ASSIGNMENT:
Here the job is to transcribe the data exactly while omitting the images.

DATA EXCERPT:
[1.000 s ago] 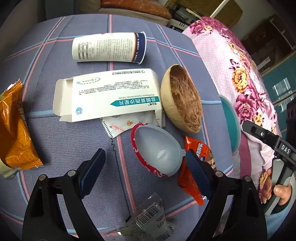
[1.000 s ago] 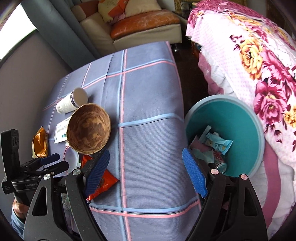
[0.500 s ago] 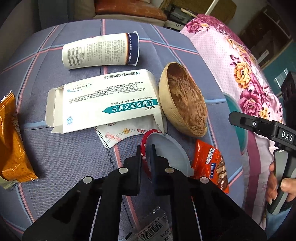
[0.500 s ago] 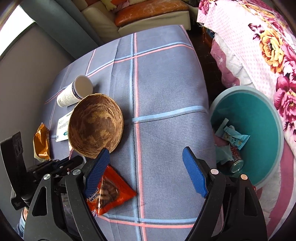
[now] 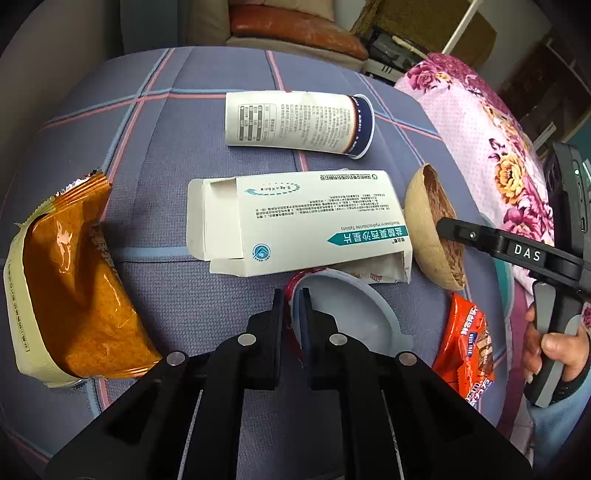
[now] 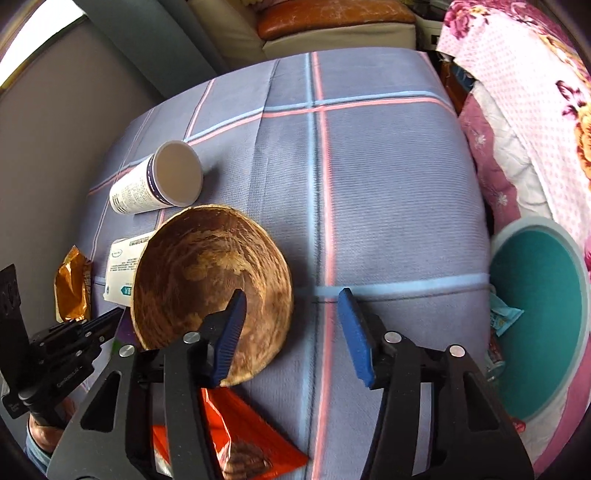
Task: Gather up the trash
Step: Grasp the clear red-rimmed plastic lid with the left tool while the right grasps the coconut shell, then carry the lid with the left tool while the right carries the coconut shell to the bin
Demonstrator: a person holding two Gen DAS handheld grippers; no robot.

RESPONSE BELOW:
[1.000 s ago] 
[1.000 s ago] 
[0.500 s ago] 
[0.500 s ago] 
[now] 
[now] 
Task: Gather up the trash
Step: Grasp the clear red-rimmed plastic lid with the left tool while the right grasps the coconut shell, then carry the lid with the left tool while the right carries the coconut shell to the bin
Demonstrator: a person holding two Gen DAS handheld grippers; no robot.

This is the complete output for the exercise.